### GOAL OF THE EXERCISE
Go through the material and copy every line in which "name" appears.

+ + + + + + +

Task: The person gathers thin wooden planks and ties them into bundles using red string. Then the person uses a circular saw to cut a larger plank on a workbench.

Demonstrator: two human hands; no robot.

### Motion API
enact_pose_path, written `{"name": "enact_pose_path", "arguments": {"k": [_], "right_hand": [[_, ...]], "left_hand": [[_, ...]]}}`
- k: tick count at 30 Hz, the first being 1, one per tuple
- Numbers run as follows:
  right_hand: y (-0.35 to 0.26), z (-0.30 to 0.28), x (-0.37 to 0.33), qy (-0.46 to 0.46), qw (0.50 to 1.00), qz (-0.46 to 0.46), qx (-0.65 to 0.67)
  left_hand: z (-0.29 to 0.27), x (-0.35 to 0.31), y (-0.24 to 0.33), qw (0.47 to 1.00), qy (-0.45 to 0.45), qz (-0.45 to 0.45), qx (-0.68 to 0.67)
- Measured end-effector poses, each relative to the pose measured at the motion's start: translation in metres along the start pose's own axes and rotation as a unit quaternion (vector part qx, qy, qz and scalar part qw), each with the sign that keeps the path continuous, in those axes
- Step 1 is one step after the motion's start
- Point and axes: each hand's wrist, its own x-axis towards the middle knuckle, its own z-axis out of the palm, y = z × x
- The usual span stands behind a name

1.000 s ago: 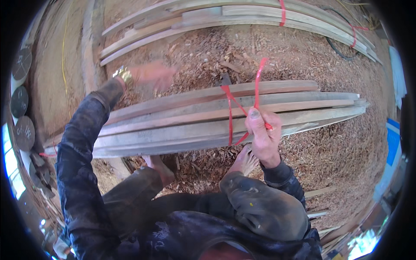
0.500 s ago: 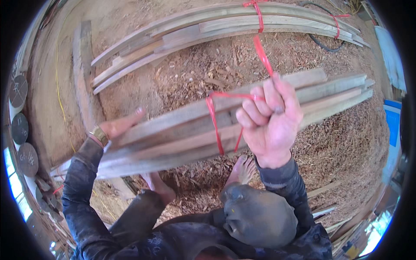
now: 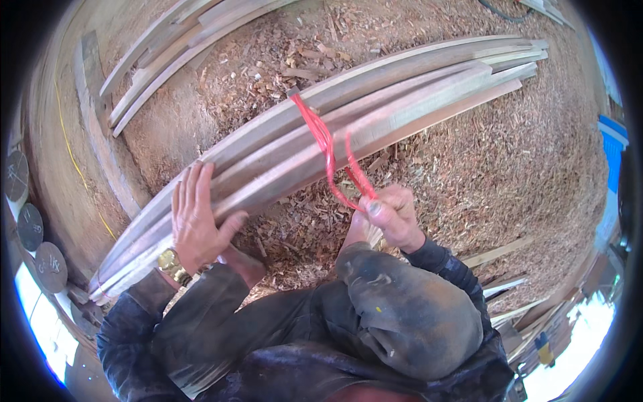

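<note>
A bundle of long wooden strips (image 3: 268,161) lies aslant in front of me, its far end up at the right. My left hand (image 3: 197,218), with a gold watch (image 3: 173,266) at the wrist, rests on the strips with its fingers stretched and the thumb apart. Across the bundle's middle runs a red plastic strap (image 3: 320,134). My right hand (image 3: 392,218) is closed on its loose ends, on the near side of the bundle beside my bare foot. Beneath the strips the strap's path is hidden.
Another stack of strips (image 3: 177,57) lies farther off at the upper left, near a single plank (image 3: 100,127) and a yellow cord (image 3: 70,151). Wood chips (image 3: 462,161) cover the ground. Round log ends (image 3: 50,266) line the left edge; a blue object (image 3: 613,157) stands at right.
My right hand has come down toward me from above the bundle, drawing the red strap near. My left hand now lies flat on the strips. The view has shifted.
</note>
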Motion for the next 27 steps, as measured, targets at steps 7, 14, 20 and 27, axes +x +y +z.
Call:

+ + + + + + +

### RESULT OF THE EXERCISE
enact_pose_path, written `{"name": "enact_pose_path", "arguments": {"k": [_], "right_hand": [[_, ...]], "left_hand": [[_, ...]]}}`
- The usual span stands behind a name

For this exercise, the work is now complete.